=== Begin Enclosure ===

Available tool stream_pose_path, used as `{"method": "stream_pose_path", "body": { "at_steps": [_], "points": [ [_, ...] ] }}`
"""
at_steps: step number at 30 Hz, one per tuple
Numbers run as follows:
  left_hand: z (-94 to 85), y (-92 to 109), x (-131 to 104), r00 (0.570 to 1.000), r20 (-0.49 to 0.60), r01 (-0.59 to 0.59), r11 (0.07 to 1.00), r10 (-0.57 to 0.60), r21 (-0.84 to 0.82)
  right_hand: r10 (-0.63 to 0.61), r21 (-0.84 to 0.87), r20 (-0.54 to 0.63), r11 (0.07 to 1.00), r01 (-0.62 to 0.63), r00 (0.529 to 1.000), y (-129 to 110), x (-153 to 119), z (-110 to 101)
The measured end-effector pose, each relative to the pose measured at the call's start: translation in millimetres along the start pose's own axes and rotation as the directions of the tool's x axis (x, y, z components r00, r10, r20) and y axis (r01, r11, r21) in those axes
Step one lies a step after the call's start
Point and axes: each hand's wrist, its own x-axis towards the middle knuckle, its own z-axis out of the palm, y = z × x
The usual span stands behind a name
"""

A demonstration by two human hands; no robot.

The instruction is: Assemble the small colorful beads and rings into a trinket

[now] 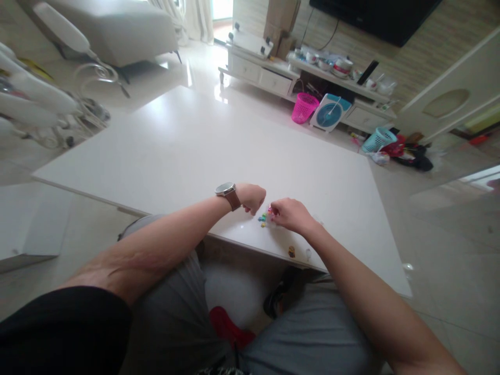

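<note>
Several small coloured pieces [264, 219], pink, blue and yellow as far as can be made out, lie in a tight cluster on the white table [187, 151], close to its near edge and directly between the two hands; they are too small to identify further. Right hand [289, 214] rests on the tabletop just right of the cluster, knuckles up, fingertips curled down onto the pieces; a pink piece shows at the fingertips, but whether it is pinched or only touched cannot be told. Left hand [252, 197] sits just left of the cluster, fingers clenched into a loose fist, thumb side toward the pieces; whether anything is inside the fist cannot be told. Left wrist carries a watch [227, 191] with a round dark face and brown strap. One more small piece [291, 252], dark with yellow, lies apart from the cluster at the very near edge of the table, with a pale, blurred bit just beside it. Both forearms reach in from below over grey-clad knees. Beyond the table's far right corner, on the floor: a pink basket [304, 107], a blue and white fan [330, 112] just beside it, and a teal basket [378, 139] further right. Behind these, a low white cabinet [261, 75] bears cups and bowls. A pale sofa [117, 28] stands at far left.
</note>
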Motion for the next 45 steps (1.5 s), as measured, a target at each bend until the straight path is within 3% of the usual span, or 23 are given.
{"method": "stream_pose_path", "body": {
  "at_steps": [3, 7, 11, 16, 26, 33, 41, 45],
  "points": [
    [-1.6, 1.1, -3.2, 0.992, -0.072, -0.104, 0.992, 0.099, -0.064, 0.036, 0.016, -0.037, 0.999, -0.035, 0.999, 7.5, -2.4, -6.1],
    [-0.3, 12.9, -7.3, 0.938, -0.237, -0.281, 0.955, 0.252, -0.096, 0.121, 0.045, -0.103, 0.992, -0.117, 0.987, 23.6, -3.8, -12.0],
    [7.7, 24.2, -5.4, 0.901, -0.313, -0.331, 0.942, 0.3, -0.05, 0.156, 0.066, -0.104, 0.987, -0.149, 0.982, 29.2, -3.4, -13.3],
    [16.9, 24.3, 1.4, 0.87, -0.365, -0.357, 0.934, 0.333, 0.002, 0.133, 0.069, -0.085, 0.989, -0.127, 0.987, 24.8, -3.4, -13.3],
    [24.9, 26.4, 7.1, 0.861, -0.387, -0.334, 0.941, 0.328, 0.055, 0.128, 0.064, -0.07, 0.99, -0.123, 0.989, 25.3, -5.0, -12.6],
    [6.0, 14.8, -0.2, 0.867, -0.383, -0.351, 0.936, 0.319, -0.015, 0.067, 0.116, -0.044, 0.991, -0.061, 0.997, 26.5, -4.7, -10.8],
    [0.0, 2.6, -12.1, 0.865, -0.465, -0.154, 0.981, 0.191, 0.117, -0.043, 0.203, 0.067, 0.979, 0.029, 0.997, 9.2, -0.4, -1.2],
    [1.2, 4.1, -13.2, 0.866, -0.46, -0.141, 0.979, 0.195, 0.149, -0.052, 0.166, 0.077, 0.985, 0.038, 0.996, 1.7, 2.6, 6.5]
  ]
}}
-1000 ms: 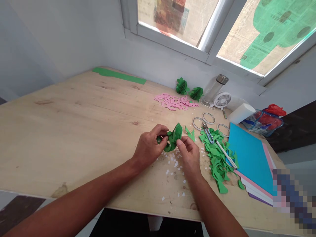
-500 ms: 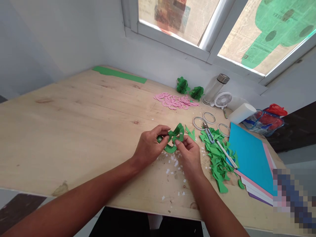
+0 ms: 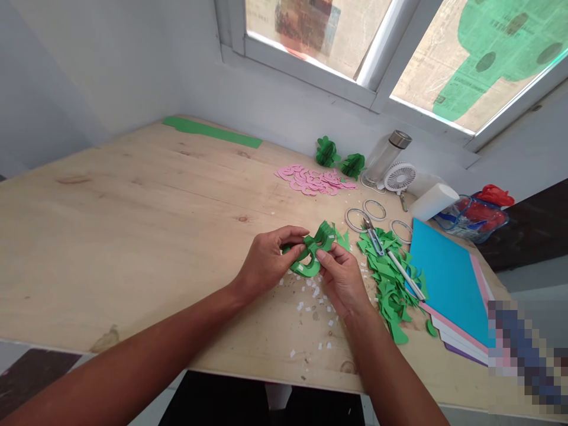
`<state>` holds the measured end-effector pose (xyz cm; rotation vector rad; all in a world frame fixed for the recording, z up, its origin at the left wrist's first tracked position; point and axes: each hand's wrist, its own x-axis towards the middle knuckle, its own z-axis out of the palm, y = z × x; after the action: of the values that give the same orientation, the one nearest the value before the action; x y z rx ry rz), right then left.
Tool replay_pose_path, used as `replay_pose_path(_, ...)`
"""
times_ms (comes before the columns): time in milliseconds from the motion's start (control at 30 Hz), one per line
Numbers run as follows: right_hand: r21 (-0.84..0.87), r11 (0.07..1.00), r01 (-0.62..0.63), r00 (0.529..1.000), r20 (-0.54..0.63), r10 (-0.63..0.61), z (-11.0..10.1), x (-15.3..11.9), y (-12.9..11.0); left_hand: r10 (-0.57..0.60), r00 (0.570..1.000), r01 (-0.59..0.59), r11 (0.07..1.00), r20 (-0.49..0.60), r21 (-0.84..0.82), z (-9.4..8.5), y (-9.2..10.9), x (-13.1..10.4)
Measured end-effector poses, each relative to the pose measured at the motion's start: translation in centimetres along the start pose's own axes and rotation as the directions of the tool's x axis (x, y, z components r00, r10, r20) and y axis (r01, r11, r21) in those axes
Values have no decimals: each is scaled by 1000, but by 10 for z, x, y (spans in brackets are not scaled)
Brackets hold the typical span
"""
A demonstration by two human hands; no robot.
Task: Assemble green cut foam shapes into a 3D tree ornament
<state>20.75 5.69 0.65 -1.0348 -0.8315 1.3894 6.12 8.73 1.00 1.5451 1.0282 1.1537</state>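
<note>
Green folded cutout (image 3: 323,235) fanned wider than a second ago | it's just left of the green scrap pile (image 3: 390,275) | left hand (image 3: 265,260) + right hand (image 3: 344,273) both pinching it, fingertips pretty much closed

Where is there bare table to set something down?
The widest bare patch of table lies left of the left hand, up to the green strip at the back. A smaller, nearly bare one lies between that hand and the pink pieces. Right of the right hand is crowded: green scraps, snips, pen, blue sheet. White bits lie scattered below the held green piece.
</note>
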Motion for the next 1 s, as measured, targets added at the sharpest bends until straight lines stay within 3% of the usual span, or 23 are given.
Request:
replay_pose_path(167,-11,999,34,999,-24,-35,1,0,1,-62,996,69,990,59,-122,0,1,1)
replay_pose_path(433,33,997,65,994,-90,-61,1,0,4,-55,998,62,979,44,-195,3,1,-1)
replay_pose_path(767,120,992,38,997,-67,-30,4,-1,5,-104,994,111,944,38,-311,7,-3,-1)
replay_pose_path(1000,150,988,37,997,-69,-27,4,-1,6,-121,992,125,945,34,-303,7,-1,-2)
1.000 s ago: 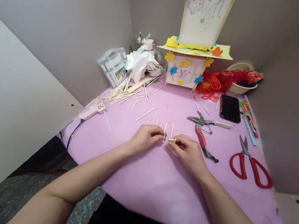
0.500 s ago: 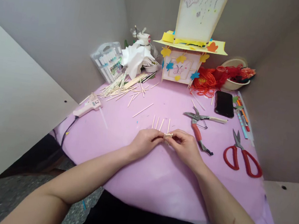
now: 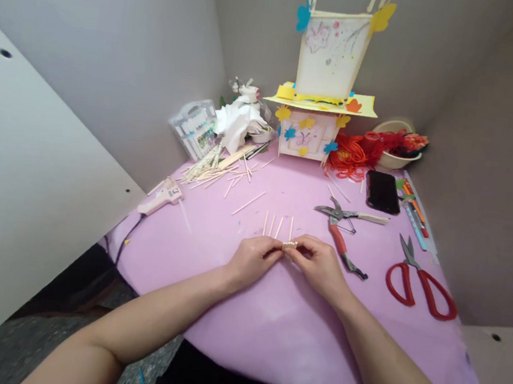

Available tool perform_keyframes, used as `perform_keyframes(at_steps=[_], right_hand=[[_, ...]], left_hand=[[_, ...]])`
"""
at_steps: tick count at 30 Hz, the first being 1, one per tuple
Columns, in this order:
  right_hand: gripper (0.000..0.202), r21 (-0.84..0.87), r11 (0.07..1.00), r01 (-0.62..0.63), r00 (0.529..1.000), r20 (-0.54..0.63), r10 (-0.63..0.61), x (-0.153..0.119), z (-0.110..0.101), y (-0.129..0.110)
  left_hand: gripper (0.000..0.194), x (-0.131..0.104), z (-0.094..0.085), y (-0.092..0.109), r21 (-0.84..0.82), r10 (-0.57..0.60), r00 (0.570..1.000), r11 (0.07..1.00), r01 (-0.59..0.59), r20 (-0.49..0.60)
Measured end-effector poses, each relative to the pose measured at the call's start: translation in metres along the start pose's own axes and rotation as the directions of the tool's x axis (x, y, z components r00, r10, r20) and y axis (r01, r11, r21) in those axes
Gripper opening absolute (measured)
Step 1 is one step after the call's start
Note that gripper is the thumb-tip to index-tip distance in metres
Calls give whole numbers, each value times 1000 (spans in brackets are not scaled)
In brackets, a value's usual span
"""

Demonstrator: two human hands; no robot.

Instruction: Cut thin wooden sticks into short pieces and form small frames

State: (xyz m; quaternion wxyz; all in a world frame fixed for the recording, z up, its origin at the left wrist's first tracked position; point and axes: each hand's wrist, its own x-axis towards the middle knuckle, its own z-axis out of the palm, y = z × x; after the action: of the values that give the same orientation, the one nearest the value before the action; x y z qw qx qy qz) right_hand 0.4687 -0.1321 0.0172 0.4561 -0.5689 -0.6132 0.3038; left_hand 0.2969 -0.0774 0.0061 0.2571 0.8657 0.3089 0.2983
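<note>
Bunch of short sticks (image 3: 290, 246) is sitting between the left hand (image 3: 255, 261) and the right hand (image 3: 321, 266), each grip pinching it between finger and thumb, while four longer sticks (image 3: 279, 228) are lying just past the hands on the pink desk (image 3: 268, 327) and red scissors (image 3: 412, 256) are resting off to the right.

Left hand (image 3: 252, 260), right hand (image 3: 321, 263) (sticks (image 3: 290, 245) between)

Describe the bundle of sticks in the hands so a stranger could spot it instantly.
On the purple tabletop, find the left hand and right hand, fingertips nearly meeting. Between them is the bundle; its sticks are packed together, while four loose sticks beyond lie spaced apart.
</note>
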Motion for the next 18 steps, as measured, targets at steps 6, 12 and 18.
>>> perform_keyframes(at_steps=[6, 12, 18], right_hand=[[10, 1, 1000, -19, 1000, 2, 19, 0, 2, 2], [11, -1, 1000, -17, 1000, 12, 17, 1, 2, 1], [11, 16, 1000, -25, 999, 20, 25, 1, 2, 1]], left_hand=[[18, 31, -56, -19, 156, -129, 970, 974, 162, -205], [22, 75, -134, -97, 575, -465, 857, 647, 500, -222], [24, 94, -132, -122, 593, -461, 867, 650, 474, -188]])
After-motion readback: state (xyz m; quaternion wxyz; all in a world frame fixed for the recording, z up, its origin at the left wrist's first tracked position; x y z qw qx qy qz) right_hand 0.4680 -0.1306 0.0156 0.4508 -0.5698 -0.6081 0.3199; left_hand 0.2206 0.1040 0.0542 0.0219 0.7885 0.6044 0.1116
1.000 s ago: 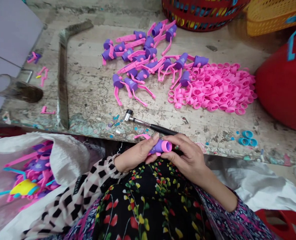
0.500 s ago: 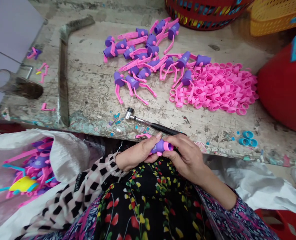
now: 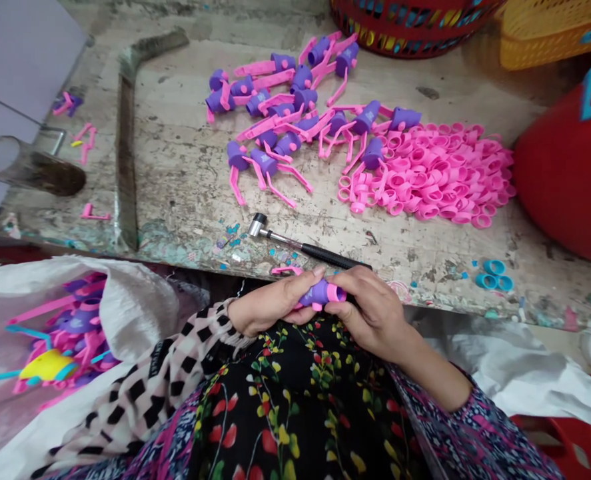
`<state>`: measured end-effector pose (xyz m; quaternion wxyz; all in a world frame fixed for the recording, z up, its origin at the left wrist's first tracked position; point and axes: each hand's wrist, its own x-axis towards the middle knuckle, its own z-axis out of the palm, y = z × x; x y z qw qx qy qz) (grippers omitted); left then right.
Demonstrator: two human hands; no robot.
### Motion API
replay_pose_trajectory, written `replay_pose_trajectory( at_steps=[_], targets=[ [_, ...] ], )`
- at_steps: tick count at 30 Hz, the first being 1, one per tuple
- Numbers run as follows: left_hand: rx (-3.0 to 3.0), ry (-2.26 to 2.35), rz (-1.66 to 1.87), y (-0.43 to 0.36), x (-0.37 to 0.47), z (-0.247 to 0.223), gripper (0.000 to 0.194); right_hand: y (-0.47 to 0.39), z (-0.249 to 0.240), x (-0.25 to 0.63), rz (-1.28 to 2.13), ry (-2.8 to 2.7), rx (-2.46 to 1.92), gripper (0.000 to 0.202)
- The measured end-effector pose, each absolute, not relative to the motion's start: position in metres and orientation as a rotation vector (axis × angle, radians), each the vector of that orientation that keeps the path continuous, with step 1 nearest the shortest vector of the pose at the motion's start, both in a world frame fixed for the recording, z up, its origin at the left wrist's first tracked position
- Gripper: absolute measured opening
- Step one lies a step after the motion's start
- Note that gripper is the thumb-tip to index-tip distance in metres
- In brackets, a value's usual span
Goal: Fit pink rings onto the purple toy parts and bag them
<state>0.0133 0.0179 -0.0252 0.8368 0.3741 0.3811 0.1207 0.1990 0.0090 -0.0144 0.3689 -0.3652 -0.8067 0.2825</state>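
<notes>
Between both hands, at the table's front edge, lies a purple plastic cup piece (image 3: 319, 294) with a pink handle and a pink ring round its open end. My left hand (image 3: 275, 301) is closed round its left part, thumb on top. The fingers of my right hand (image 3: 370, 308) pinch the ringed end from the right. Just beyond the hands rests a hammer (image 3: 315, 252) with a black grip. A heap of pink rings (image 3: 435, 173) lies at the right, beside several purple pieces with pink handles (image 3: 265, 162).
A bent metal bar (image 3: 126, 147) and a clear cylinder (image 3: 30, 167) are at the left. An open white sack (image 3: 130, 307) holds more pieces. Blue rings (image 3: 495, 275) lie near the front edge. At the right stand a red basket (image 3: 410, 30), a yellow basket (image 3: 550, 33) and a red container (image 3: 570, 160).
</notes>
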Motion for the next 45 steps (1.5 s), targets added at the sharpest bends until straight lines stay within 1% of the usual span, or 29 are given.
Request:
replay_pose_trajectory(
  at_steps=[7, 12, 15, 19, 23, 26, 29, 33, 36, 41, 45],
  targets=[
    [0.848, 0.915, 0.359, 0.015, 0.019, -0.017, 0.060, 0.005, -0.018, 0.193, 0.843, -1.874, -1.097, 0.023],
    [0.885, 1.058, 0.412, 0.012, 0.019, -0.018, 0.055, 0.000, -0.018, 0.187, 0.876, -1.777, -1.214, 0.017],
    [0.954, 1.123, 0.413, 0.011, 0.020, -0.021, 0.055, 0.002, -0.020, 0.185, 0.804, -1.785, -1.236, 0.018],
    [1.096, 1.227, 0.445, 0.011, 0.023, -0.024, 0.057, 0.010, -0.024, 0.180, 0.576, -1.873, -1.266, 0.023],
    [1.315, 1.384, 0.631, 0.009, 0.025, -0.028, 0.044, 0.020, -0.024, 0.171, 0.472, -1.902, -1.353, 0.023],
    [1.394, 1.457, 0.654, 0.007, 0.025, -0.031, 0.038, 0.025, -0.026, 0.166, 0.451, -1.889, -1.356, 0.023],
    [1.356, 1.407, 0.647, 0.007, 0.025, -0.031, 0.041, 0.027, -0.030, 0.166, 0.350, -1.910, -1.241, 0.025],
    [1.247, 1.281, 0.603, 0.009, 0.026, -0.026, 0.044, 0.029, -0.034, 0.171, 0.257, -1.986, -1.057, 0.038],
    [1.209, 1.225, 0.534, 0.012, 0.026, -0.020, 0.047, 0.029, -0.035, 0.174, 0.267, -2.011, -0.999, 0.045],
    [1.115, 1.164, 0.442, 0.015, 0.025, -0.016, 0.057, 0.029, -0.038, 0.175, 0.285, -2.033, -0.961, 0.049],
    [0.988, 1.141, 0.390, 0.013, 0.024, -0.018, 0.055, 0.029, -0.041, 0.176, 0.310, -2.059, -0.945, 0.051]
  ],
)
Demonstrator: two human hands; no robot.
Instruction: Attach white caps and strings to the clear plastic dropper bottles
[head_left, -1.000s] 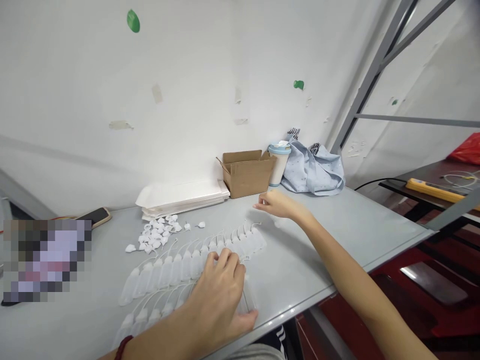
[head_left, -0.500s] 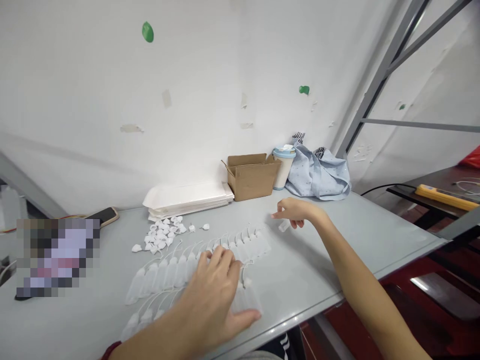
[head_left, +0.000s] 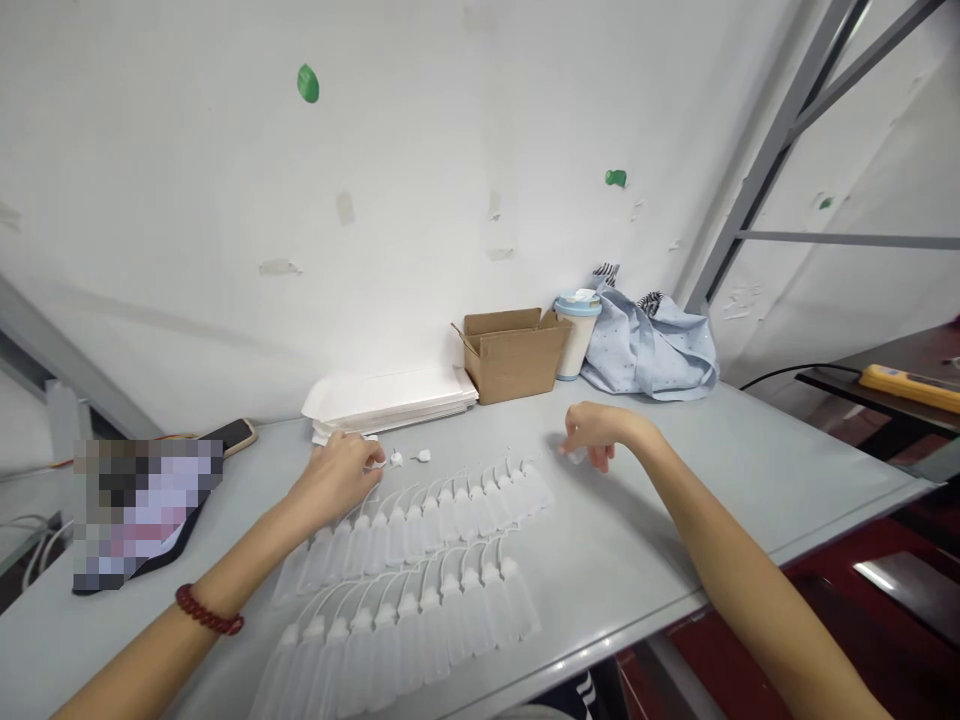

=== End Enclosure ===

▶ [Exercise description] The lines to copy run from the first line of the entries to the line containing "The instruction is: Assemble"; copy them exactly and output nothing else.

▶ [Response for this exercise]
Available tool stream_pose_path, used as `{"method": "stream_pose_path", "body": { "at_steps": [_], "points": [ [_, ...] ] }}`
"""
at_steps: step number at 30 Hz, one per tuple
Numbers run as follows:
  left_hand: z (-94 to 85), y (-92 to 109), x (-131 to 104), r00 (0.570 to 1.000), r20 (-0.49 to 0.60), r01 (-0.59 to 0.59), r11 (0.07 to 1.00), r10 (-0.57 to 0.60), r21 (-0.84 to 0.82)
  right_hand: r10 (-0.63 to 0.61), r21 (-0.84 to 0.87), r20 (-0.54 to 0.63), r11 (0.07 to 1.00), r01 (-0.62 to 0.63), r00 (0.529 to 1.000), y (-129 to 110), x (-153 to 119), z (-110 to 101)
The measured end-effector pose, each relative to the pose measured at the call's start: translation in millimetres along the start pose's own axes and rotation as the directions of the tool's x axis (x, y, z components r00, r10, r20) and y axis (r01, r11, r21) in those axes
Step one lies a step after the call's start
Point and axes: each hand's wrist, its own x-axis towards the middle knuckle, its own z-axis out of the palm, y = z × x
The usual span stands behind a name
"""

A demonstration by two human hands; no robot.

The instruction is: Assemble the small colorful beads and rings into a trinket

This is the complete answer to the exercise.